If Rove and company were indeed trying to suppress minority voting here, as the evidence indicates, it was a contradiction. Here's what Rove said Monday when speaking of the "Latino" vote and that failed immigration bill the White House pushed and that so enraged conservative R's. "You cannot ignore the aspirations of the fastest-growing minority in America." And Rove said he believed the GOP was still on track to build a lasting majority. Not in New Mexico, Karl.

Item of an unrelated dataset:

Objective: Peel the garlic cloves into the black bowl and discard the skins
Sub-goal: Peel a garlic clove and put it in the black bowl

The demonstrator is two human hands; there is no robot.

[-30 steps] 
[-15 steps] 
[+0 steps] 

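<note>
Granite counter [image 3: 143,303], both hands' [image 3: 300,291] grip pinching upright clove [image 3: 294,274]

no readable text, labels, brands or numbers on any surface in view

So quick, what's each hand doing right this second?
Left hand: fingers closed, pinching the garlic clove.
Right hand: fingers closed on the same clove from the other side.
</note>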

Domenici has suffered the most from the US attorney scandal, seeing his approval ratings plunging below 60% for the first time in memory and his legacy irrevocably tarnished. There was a big political pay off to be had if it could be proved that widespread voter fraud was being employed by Democrats to alter election outcomes. But even in the absence of any such proof, the plot to oust Iglesias continued, making the participants look like abusers of power, not the election protectors they held themselves out to be.


There is a path to more Republican power in New Mexico, but it isn't the quick fix that Rove and company thought they had and which led to the epic scandal. The path is finding and recruiting candidates and funding them. It means defrocking self-dealing lobbyists and consultants who have used the state GOP as their personal playground, discouraging participation and needlessly dividing the small party. And it means long hard work at the grassroots level.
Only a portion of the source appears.